(TASK PROMPT): Transcribe exactly the line containing "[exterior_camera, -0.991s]" and each line after it, through the end of the entries, with nothing before or after.

(RAW DATA):
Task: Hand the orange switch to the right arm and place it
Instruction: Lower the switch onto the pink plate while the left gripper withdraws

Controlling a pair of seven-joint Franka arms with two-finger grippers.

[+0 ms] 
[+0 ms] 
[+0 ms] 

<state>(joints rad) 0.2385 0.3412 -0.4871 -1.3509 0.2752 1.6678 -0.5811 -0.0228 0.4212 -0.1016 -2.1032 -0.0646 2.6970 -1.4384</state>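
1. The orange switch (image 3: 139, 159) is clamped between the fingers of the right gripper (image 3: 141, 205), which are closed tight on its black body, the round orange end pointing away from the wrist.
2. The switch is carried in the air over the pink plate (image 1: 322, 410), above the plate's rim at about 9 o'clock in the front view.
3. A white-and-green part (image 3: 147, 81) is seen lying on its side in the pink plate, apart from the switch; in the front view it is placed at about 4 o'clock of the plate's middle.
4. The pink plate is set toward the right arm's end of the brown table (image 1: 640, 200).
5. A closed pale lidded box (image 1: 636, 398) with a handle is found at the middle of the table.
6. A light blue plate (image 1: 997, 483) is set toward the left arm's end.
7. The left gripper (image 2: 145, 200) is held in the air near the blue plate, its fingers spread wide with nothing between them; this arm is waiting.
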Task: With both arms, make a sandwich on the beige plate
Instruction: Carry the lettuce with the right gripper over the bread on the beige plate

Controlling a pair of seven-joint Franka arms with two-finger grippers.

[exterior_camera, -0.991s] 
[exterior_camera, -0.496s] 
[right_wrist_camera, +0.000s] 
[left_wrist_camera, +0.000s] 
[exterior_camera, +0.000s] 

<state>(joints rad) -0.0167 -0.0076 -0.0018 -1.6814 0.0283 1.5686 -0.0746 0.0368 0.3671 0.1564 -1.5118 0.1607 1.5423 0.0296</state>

(RESPONSE AREA):
[exterior_camera, -0.991s] 
[exterior_camera, -0.496s] 
[right_wrist_camera, +0.000s] 
[left_wrist_camera, +0.000s] 
[exterior_camera, +0.000s] 

<state>(joints rad) -0.0167 -0.0076 -0.0018 -1.6814 0.0283 1.5686 -0.0746 0.0368 0.3671 0.1564 -1.5118 0.1607 1.5423 0.0296</state>

There is no more output for this exercise.